My rage...

by czarofmischief 13 Replies latest jw friends

  • czarofmischief
    czarofmischief

    Well,

    This is a personal venting topic - mostly getting some things that have happened in the recent past off my chest and laying it all out where I can see it. So don't answer or even read it if you don't care - I know. I'm whining, but mostly to see if I can focus some of this energy...

    Anyway, I'm furious right now. So angry I can't sleep. So angry it hurts me, gives me heartburn, makes me punch shit and shout.

    First up, my play which I wrote and help raise money for has been cancelled. The producer is still working on finding a space, but it doesn't look good. Damn! A disappointment. Really embarrassing, too, because I was so happy about it I was telling everybody.

    Then, ha ha, my sketch comedy troupe holds a coup d'etat and throws me, my girlfriend, and my other friend out of the group! They made some very unfair and baseless accusations along the lines of power tripping (which is crazy, it was more work than power - just ask Simon what its like to try running a group project) - so these people who were my friends and closest companions for the past two years have completely walked out of my life. This is the single largest source of anger, bitterness, and hatred in my heart, because we were so close to success, we could taste it, we were really close to getting some paying gigs and fulfilling our dream, and then suddenly they decide, two weeks before our next show, that they just couldn't handle it anymore, in fact, couldn't keep it together for two more weeks, no, they had to bail right now, screw me over in terms of money and reputation (the local theater owner was NOT happy about us cancelling like a bunch of amateur geeks). Arrrgghh! Chop their heads off! Give them a tracheotomoy with a broken 40! (The worst thing is that these guys NEED someone to drive them, because they can't organize even a simple fundraiser on their own. So all their good talent is going to go to waste for the rest of their lives. We were GOOD, but they just weren't happy having my fiancee call the shots like when to have shows and rehearsals. They kept acting paranoid about every little thing, complaining that she was a bad person, when she would have happily given up the job, but they weren't willing to work, they just wanted to bitch.)

    And I got some kind of strange fever, too, it keeps coming back and it leaves me exhausted and weak, I sweat all fricking night and when I wake up I'm drenched and dizzy.

    And then, this is actually funny when I go to say it, I was walking past this rotating fan which had the cover taken off because it was broken, and it was in the dark because I was getting ready for work, and my hand, you guessed it, went right into the spinning blades and chopped up the skin on the back of my fingers pretty good. It frigging burns, man.

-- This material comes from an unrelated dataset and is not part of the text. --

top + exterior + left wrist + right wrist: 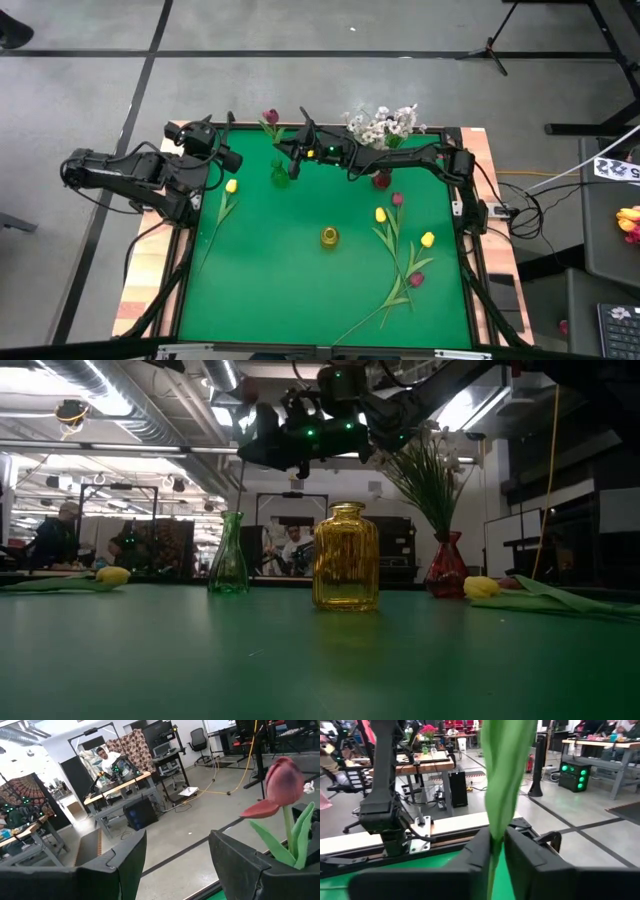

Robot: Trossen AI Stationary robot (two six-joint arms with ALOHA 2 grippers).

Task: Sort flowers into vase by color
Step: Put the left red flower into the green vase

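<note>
My right gripper reaches over the far side of the green mat, above the green glass vase, and is shut on a maroon tulip. My left gripper waits open at the far left, and its wrist view shows that tulip's head beyond the fingers. The red vase holds the white blossom spray by its stems. The yellow vase stands mid-mat. One yellow tulip lies on the left of the mat. Several yellow and maroon tulips lie on the right. My right gripper pinches the maroon tulip's green stem and leaf between its two fingers. The flower is lifted clear of the mat and tilted, with its head pointing toward the table's far edge. The stem's lower end is hidden below the gripper.
The three vases stand in a loose row, seen across the low view: green vase, yellow vase, red vase. A raised frame borders the mat. People sit at desks in the room behind the table.
</note>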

    I work at Starbucks and smell like coffee all day. I took this job to pay some bills while we worked on our comedy troupe - I sell coffee to rich people who treat me like crap and talk to me like I'm an idiot, rather than the college educated writer I am. I hang out in some places where if they pulled that attitude, nobody would blink if I beat the crap out of them. But no, at work, I have to smile and say, "Yes, Mrs. Lebowitz, I must have misheard you when you clearly ordered a SKIM latte when you said SOY I 'm sorry, my mindreading hat is on the fritz today." There's a whole class of educated people working in crap jobs while we wait for this economy to turn around. And we're getting tired of it, man!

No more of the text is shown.